Could you retype the whole listing, word for word?

══ INPUT DATA

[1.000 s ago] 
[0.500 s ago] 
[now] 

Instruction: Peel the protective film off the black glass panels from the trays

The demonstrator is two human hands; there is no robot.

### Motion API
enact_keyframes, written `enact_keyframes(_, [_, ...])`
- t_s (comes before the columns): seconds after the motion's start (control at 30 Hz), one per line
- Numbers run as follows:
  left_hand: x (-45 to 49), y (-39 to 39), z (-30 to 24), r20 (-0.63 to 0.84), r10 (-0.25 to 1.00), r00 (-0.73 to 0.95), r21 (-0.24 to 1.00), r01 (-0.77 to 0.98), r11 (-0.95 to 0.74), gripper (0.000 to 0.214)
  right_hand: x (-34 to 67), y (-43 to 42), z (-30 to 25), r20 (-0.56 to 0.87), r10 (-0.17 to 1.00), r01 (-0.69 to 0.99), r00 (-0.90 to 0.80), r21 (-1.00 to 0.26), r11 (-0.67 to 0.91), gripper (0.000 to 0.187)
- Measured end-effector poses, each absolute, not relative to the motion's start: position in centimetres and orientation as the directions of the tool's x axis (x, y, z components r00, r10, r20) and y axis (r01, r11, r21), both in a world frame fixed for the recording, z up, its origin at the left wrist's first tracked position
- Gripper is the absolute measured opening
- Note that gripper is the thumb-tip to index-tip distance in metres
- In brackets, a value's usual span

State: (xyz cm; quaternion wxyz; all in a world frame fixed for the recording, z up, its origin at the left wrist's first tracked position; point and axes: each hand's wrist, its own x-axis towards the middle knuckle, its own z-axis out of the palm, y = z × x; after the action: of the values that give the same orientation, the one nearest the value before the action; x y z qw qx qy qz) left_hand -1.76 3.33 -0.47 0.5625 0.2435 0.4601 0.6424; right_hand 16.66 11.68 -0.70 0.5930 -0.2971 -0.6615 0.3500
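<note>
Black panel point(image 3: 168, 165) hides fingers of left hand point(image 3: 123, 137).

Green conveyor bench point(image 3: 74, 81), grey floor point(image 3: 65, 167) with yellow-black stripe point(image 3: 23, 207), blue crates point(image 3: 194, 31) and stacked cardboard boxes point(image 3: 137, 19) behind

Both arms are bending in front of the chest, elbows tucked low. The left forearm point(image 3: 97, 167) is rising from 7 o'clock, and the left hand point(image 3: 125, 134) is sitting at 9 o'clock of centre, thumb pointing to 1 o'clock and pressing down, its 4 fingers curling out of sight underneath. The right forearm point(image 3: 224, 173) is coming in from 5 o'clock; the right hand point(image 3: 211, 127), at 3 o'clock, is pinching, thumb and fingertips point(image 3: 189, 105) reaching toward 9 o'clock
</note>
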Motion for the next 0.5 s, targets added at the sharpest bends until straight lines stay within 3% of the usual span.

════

**RESULT OF THE TASK**:
[1.000 s ago] 
[0.500 s ago] 
[now] 

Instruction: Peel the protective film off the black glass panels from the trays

The demonstrator is two human hands; there is no robot.

### Motion API
enact_keyframes, written `enact_keyframes(_, [_, ...])`
- t_s (comes before the columns): seconds after the motion's start (control at 30 Hz), one per line
- Numbers run as follows:
  left_hand: x (-45 to 49), y (-39 to 39), z (-30 to 24), r20 (-0.63 to 0.84), r10 (-0.25 to 1.00), r00 (-0.73 to 0.95), r21 (-0.24 to 1.00), r01 (-0.77 to 0.98), r11 (-0.95 to 0.74), gripper (0.000 to 0.214)
  right_hand: x (-34 to 67), y (-43 to 42), z (-30 to 25), r20 (-0.56 to 0.87), r10 (-0.17 to 1.00), r01 (-0.69 to 0.99), r00 (-0.90 to 0.80), r21 (-1.00 to 0.26), r11 (-0.67 to 0.91), gripper (0.000 to 0.187)
- Measured end-effector poses, each absolute, not relative to the motion's start: position in centimetres and orientation as the directions of the tool's x axis (x, y, z components r00, r10, r20) and y axis (r01, r11, r21), both in a world frame fixed for the recording, z up, its origin at the left wrist's first tracked position
- Gripper is the absolute measured opening
- Note that gripper is the thumb-tip to index-tip distance in metres
- In brackets, a value's usual span

State: (xyz cm; quaternion wxyz; all in a world frame fixed for the recording, z up, its origin at the left wrist's first tracked position; point and axes: each hand's wrist, its own x-axis towards the middle knuckle, its own z-axis out of the palm, y = z × x; after the action: of the values that give the same orientation, the one nearest the value before the action; x y z qw qx qy qz) left_hand -1.76 3.33 -0.47 0.5625 0.2435 0.4601 0.6424; right_hand 16.66 11.68 -0.70 0.5930 -0.2971 -0.6615 0.3500
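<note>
Black panel point(image 3: 168, 165) hides fingers of left hand point(image 3: 123, 137).

Green conveyor bench point(image 3: 74, 81), grey floor point(image 3: 65, 167) with yellow-black stripe point(image 3: 23, 207), blue crates point(image 3: 194, 31) and stacked cardboard boxes point(image 3: 137, 19) behind

Both arms are bending in front of the chest, elbows tucked low. The left forearm point(image 3: 97, 167) is rising from 7 o'clock, and the left hand point(image 3: 125, 134) is sitting at 9 o'clock of centre, thumb pointing to 1 o'clock and pressing down, its 4 fingers curling out of sight underneath. The right forearm point(image 3: 224, 173) is coming in from 5 o'clock; the right hand point(image 3: 211, 127), at 3 o'clock, is pinching, thumb and fingertips point(image 3: 189, 105) reaching toward 9 o'clock
</note>
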Motion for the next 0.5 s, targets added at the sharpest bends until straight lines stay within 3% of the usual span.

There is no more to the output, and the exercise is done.